My lovely wife and I (she was my lovely girlfriend, then) lived in Montreal from 1999-2001. She was a student working towards her Masters degree at Concordia University, during that time.
Late on the evening of August 15, 2000 (I Googled the date) we were out for a walk along Ste-Catherines, as we were wont to do as we lived downtown and we walked everywhere. Montreal is a very walkable city, and it’s very vibrant too, especially downtown in the summertime. We loved never knowing what we were going to see around the next corner. There was always some sort of festival, event, or just people being people everywhere we went. I still miss the city for this reason.
We were just approaching the big, old Hudson Bay building when the rains came down, instantly and hard. We ducked under the awning of the Bay for shelter, just hanging out and waiting for the rain to let up a bit so we could keep going. A blast like that surely would not last long. Suddenly, from east of our position, we heard a lot of hooting and hollering and, as quickly as the rains came, a large group of young people in black t-shirts came running through the rain towards us. They were a jubilant mob, cheering and high-fiving and laughing as they went. In Montreal, this is not an unusual sight.
I shouted to one fellow, to ask what was going on. He shouted back, “The AC/DC concert just ended!” So I shouted back at him, as he disappeared up the sidewalk, “How was the show?” And a whole bunch of the group all yelled back, “IT WAS FUCKING AWESOMMMMME!!! WOOOOOO!!! AC/DC YEAHHHHHH!!!!” Etc and so on…
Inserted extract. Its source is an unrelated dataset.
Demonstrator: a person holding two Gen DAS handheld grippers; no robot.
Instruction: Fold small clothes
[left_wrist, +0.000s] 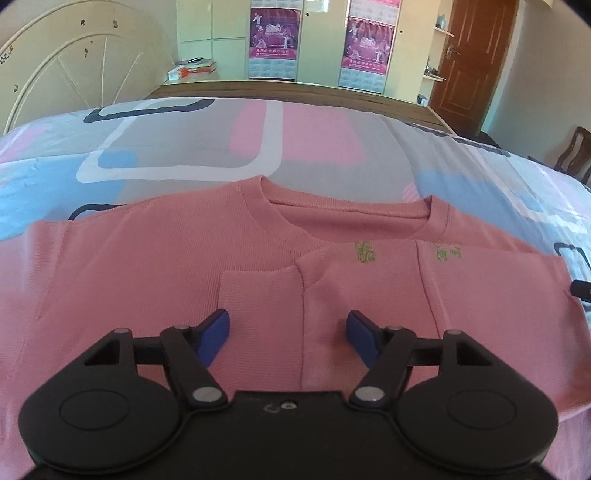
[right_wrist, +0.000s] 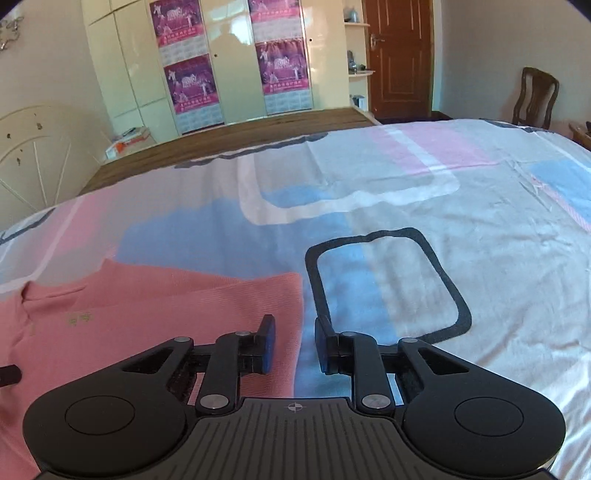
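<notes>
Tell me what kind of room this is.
Almost certainly a home bedroom: a pink top lies on a bed with a patterned bedsheet, beside a cream headboard and a wardrobe.

Both cameras sit low and close over the bed (left_wrist: 332, 147), facing the wardrobe (right_wrist: 229, 74) and door (right_wrist: 400, 55). The left view looks straight across the pink shirt (left_wrist: 147, 266) toward its collar. The right view sits beside the shirt's right edge, mostly over bedsheet. Both share the shirt, bed and far wall.
</notes>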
It was a beautiful thing. Those people were all full of the adrenaline of seeing their heroes live at the Bell Centre, ears still ringing and sure to not get much sleep that night – last call in Montreal was 03:00 so they were clearly headed for the pub for a couple of hours’ drinking before heading home (probably for more drinks). They were running up the street in the rain, pure joy in motion. And THAT is what I thought of when I thought of this album.
Quite simply, it’s a totally satisfying blast of rawk thrown headfirst into a molten pool of blues. This is (yet another) prime example of AC/DC’s supreme, indelible sound. Monstrous riffs hewn from solid rock, verve and swagger and great rawk songs enough to send a mob of young people running up the street in the rain because they could not contain themselves or their own energy. This is a great, great record. Thanks heaps, Mike!
Brother Scott, our Heavy Metal Overlord sent me this molten chunk of the rawk. Holy hell, what a record.
Right off the bat, Thunderstruck. That is all.
Fire Your Guns is another stone classic that will tear you a new one, given enough volume. Wow. Moneytalks… Damn. Talk about a 1-2-3 punch combo! Another great riff, cool tune. The title track is one, it turns out, that I knew but not by title. I’ve heard it many times, over the years, usually at friends’ places. That guitar line, sounds to me like it could have been used in a Bond film, am I right? Love that bit at 2:15. Rawk!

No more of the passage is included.